Blindé et mitrailleuse

Après en avoir formulé officiellement la demande auprès du Palais de bord de mer, nous avons pu lui rendre visite, comme ce fut le cas en mai dernier. Rendez-vous fut pris, début février, à 15 heures. Nous accédons assez facilement à l’entrée du gigantesque compound ultra-sécurisé, situé à l’extrémité de ce quartier huppé et calme de Libreville.

Des civils, certainement employés à l’entretien de la villa, déambulent ici et là. À quelques encablures du grand portail noir en fer forgé qui donne accès à la demeure, un blindé hérissé d’une mitrailleuse lourde veille, ainsi qu’un autre qui sécurise l’entrée de service. Des membres de la Garde républicaine (GR) nous demandent la raison de notre présence avant de nous laisser passer.

Un militaire en civil nous accueille sur un petit parking, prévenu de notre arrivée. Il nous introduit par une allée qui longe la maison d’ABO, nous fait passer par un terrain de tennis qui visiblement n’a pas servi depuis longtemps puis, par un escalier en ardoises qui mène à une grande terrasse au milieu de laquelle trône une immense piscine rectangulaire.

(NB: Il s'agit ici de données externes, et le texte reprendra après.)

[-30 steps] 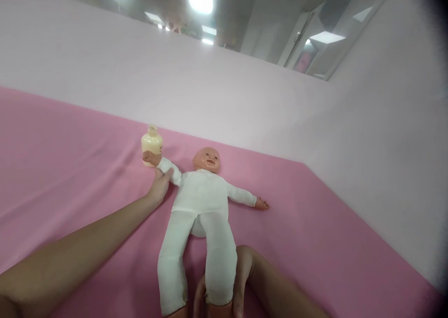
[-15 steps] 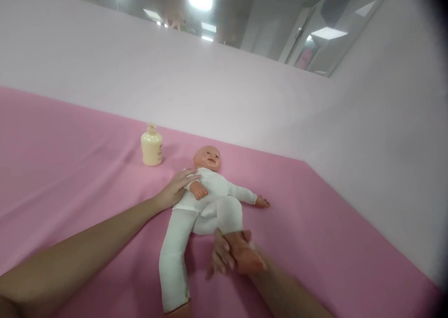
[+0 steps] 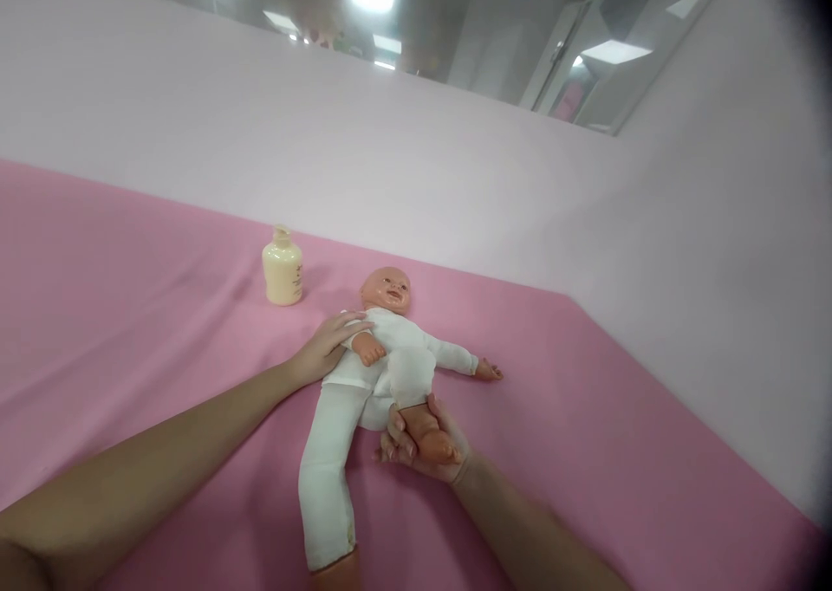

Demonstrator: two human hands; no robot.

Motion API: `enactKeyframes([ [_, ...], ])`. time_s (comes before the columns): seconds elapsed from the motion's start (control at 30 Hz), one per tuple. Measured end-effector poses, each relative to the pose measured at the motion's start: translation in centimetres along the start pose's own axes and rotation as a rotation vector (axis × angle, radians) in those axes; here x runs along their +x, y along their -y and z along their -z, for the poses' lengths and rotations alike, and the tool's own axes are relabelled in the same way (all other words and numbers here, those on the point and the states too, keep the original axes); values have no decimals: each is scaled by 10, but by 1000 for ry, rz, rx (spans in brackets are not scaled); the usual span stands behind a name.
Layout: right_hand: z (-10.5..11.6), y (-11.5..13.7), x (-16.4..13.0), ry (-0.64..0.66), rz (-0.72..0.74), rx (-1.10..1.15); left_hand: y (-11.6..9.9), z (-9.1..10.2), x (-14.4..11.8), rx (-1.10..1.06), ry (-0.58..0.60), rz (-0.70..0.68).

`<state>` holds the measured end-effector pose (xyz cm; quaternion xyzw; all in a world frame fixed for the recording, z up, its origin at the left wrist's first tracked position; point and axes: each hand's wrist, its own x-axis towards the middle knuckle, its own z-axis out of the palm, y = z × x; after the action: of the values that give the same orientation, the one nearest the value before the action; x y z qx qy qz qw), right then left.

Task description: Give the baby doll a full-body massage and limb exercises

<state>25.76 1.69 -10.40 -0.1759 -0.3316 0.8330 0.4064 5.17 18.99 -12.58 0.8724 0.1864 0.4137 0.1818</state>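
Note:
A baby doll [image 3: 364,367] in white cloth lies face up on a pink sheet, its head toward the wall. My left hand [image 3: 330,344] rests along the doll's shoulder and upper arm, with stretched fingers lying over the chest. Below the doll's belly, my right hand [image 3: 416,448] is closed around the ankle of one leg from underneath. That leg is bent, its knee folded over the belly and the bare brown foot [image 3: 434,438] pointing toward me. The other leg [image 3: 328,478] lies stretched out, its foot partly cut off by the lower edge.
A cream pump bottle [image 3: 283,270] stands upright left of the doll's head. The pink sheet [image 3: 162,314] covers the surface, with folds at left. Behind it rises a pale wall [image 3: 390,166] with a reflective glass pane [image 3: 442,28].
My right hand has moved up and slightly left with the doll's ankle, bending the leg further toward the belly. My left hand stays in place.

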Motion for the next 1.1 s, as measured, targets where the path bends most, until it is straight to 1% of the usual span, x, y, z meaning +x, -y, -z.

À perte de vue, une pelouse impeccablement tondue et une végétation luxuriante, comme si nous étions en pleine forêt tropicale. ABO nous attend sur cette terrasse, assis à une longue table en bois. Polo et jogging bleus, baskets aux pieds, il tue le temps avec des sudokus ou des mots fléchés. Poignée de mains, salutations d’usage. Précisons que nous nous connaissons bien, l’auteur de ces lignes l’ayant interviewé plus d’une dizaine de fois depuis sa première élection, en 2009.

« Ça suffit ! »

Je lui demande comment il va. Après un long soupir, il répond : « J’en ai marre… Cela fait désormais un an et demi que Sylvia et Nourredin sont emprisonnés. Ils leur ont tout pris, tout confisqué. Je veux qu’ils soient ici, auprès de moi. Nous sommes coupés du monde, surveillés, ça changerait quoi pour eux ? Je garantis que nous nous tiendrons à carreau, mais au moins ma femme et mon fils vivraient dans des conditions plus décentes, avec moi ». Si l’ancien chef de l’État est persuadé qu’ils ont subi des traitements dégradants voire des actes de torture, et si une plainte a été déposée à Paris par ses avocats, lesquels ont pu voir leurs clients comme les autorités consulaires d’ailleurs, rien ne l’atteste pour l’instant.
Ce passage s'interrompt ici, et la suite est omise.